HansKristian-Work / vkd3d-proton

Fork of VKD3D. Development branches for Proton's Direct3D 12 implementation.
GNU Lesser General Public License v2.1
1.82k stars 190 forks source link

Mark all collection state objects created with DEPENDENCIES_ON_EXTERNAL_DEFINITIONS as deferred #1840

Closed esullivan-nvidia closed 7 months ago

esullivan-nvidia commented 7 months ago

This fixes a GPU hang with Warhammer 40,000: Darktide on NVIDIA GPUs.

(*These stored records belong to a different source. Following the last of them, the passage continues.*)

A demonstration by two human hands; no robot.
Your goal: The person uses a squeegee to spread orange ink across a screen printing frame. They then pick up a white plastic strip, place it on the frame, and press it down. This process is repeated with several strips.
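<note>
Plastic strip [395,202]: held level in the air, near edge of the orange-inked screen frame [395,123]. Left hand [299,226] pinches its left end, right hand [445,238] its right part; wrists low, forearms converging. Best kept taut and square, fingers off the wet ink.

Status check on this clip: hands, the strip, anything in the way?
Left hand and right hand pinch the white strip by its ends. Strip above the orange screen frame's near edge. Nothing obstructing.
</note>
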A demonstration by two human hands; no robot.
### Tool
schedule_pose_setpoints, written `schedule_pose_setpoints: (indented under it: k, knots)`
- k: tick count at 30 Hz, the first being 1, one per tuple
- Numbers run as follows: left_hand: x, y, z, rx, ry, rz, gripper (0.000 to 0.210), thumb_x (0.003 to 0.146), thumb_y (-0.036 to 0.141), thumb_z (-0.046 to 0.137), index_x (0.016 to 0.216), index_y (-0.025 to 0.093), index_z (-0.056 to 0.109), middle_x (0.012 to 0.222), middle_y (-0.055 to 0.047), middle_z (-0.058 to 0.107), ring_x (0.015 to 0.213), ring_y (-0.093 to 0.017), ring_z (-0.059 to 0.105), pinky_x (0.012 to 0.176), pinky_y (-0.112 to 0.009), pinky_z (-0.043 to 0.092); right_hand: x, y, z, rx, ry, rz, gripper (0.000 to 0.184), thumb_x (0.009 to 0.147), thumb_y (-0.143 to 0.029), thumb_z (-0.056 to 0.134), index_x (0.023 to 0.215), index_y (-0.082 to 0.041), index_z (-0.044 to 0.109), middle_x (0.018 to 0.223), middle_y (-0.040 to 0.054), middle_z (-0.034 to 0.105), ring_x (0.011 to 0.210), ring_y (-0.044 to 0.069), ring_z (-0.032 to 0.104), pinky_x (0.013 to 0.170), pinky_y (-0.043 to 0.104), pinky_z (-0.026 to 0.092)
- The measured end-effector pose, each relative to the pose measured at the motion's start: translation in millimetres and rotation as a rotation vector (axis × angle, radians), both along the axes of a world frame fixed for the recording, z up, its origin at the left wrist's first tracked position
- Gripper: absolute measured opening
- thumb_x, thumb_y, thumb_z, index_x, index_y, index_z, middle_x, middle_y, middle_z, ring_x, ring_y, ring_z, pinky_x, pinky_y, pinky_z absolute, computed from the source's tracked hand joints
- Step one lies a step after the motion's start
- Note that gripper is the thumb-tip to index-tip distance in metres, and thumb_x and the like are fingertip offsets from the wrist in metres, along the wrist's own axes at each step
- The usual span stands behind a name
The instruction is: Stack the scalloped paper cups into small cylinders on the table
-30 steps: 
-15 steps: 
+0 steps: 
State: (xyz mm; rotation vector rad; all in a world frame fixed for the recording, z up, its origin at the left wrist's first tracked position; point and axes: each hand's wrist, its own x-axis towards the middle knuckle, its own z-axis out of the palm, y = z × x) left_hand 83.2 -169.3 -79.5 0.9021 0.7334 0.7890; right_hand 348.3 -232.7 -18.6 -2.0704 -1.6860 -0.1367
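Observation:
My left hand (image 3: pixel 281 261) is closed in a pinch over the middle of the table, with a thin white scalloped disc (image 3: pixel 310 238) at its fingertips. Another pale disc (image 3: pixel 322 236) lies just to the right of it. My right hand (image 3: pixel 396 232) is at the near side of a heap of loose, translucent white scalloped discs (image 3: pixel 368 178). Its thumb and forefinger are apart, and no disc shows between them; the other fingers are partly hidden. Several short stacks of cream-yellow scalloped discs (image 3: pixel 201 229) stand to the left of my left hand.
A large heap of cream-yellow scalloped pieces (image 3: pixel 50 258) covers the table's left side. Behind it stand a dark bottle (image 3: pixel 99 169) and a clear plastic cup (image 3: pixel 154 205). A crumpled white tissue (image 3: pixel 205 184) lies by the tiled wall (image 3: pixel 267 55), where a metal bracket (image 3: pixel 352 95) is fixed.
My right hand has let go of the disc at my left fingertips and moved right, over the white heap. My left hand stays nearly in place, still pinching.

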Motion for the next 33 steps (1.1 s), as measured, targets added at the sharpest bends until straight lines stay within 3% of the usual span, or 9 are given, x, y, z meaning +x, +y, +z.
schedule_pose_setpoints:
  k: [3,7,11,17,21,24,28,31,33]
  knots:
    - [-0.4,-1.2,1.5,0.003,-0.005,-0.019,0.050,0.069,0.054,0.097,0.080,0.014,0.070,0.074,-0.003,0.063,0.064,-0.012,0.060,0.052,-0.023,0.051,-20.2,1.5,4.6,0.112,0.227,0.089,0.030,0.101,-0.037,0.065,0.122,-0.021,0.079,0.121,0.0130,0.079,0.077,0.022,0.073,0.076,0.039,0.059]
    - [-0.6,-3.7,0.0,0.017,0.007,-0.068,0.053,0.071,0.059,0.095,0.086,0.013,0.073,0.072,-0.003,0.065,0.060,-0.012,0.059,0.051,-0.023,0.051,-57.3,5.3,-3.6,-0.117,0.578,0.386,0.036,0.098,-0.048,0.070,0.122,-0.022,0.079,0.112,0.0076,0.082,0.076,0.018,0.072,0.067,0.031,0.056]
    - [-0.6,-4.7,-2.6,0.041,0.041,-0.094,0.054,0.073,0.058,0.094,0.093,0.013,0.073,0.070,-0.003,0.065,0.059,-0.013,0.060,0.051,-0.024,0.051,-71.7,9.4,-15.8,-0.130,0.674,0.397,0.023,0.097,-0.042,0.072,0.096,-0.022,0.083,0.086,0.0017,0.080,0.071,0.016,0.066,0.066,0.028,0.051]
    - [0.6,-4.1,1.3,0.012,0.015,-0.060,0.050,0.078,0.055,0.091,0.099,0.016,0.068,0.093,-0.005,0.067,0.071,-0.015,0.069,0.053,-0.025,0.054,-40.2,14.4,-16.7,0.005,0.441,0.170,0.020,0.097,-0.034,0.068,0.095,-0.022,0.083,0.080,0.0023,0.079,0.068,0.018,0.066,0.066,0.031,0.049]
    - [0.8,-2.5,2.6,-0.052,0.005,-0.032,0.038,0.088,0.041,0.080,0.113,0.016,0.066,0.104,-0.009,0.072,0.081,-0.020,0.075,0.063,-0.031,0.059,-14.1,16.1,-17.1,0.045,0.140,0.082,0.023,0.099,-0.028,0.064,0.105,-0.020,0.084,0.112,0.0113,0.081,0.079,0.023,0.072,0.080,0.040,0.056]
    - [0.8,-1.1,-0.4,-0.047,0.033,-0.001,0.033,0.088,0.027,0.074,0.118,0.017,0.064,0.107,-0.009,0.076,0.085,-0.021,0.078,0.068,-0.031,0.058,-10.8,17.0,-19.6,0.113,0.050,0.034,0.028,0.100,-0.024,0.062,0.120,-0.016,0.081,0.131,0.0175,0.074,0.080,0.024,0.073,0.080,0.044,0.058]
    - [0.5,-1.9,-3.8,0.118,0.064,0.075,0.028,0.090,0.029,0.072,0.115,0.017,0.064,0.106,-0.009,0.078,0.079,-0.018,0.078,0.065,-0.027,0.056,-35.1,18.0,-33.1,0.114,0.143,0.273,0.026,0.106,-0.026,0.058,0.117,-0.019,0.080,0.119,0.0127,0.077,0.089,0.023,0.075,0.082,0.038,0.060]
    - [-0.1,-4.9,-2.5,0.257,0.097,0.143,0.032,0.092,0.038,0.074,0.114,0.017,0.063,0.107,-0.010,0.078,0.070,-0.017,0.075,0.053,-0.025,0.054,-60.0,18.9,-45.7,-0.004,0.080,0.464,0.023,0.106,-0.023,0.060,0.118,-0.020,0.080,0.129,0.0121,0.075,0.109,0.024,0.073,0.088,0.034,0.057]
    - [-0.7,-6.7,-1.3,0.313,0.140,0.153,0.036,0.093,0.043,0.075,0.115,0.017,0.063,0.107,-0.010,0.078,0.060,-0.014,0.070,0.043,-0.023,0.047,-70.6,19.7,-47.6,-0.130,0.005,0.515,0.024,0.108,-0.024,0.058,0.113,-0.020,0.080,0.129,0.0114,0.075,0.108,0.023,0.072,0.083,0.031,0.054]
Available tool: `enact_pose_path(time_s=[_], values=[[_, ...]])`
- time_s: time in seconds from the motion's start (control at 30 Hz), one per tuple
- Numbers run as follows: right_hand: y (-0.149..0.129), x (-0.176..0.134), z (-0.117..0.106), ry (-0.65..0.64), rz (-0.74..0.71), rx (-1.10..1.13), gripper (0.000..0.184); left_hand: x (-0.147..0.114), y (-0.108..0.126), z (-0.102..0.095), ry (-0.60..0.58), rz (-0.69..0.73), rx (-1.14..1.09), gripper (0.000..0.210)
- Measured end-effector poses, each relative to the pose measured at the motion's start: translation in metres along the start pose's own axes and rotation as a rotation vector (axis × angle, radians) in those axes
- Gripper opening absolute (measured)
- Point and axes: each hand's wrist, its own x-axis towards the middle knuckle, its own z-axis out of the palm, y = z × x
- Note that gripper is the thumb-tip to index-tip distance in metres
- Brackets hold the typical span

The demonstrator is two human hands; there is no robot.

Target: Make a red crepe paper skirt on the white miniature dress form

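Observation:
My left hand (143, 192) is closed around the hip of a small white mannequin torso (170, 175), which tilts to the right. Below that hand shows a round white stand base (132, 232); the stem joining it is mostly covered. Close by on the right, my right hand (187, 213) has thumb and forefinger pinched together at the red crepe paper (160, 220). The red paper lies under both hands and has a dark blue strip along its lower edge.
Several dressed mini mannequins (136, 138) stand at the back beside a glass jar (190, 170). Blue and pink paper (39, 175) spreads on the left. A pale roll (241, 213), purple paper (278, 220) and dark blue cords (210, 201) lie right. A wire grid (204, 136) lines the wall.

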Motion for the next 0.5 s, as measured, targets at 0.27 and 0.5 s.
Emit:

Currently this title creates state object collections with the D3D12_STATE_OBJECT_FLAG_ALLOW_LOCAL_DEPENDENCIES_ON_EXTERNAL_DEFINITIONS flag set that can successfully be compiled to a Vulkan RT pipeline. Later on the game creates another PSO with additional state that needs to be included in the resulting Vulkan pipeline.

This doesn't work with the current vkd3d-proton implementation of DEPENDENCIES_ON_EXTERNAL_DEFINITIONS because it expects all pipelines marked with this flag to fail the translation process into a Vulkan pipeline. This change updates d3d12_state_object_init to always mark state object collections created with DEPENDENCIES_ON_EXTERNAL_DEFINITIONS as deferred, even if it resulted in a valid pipeline object.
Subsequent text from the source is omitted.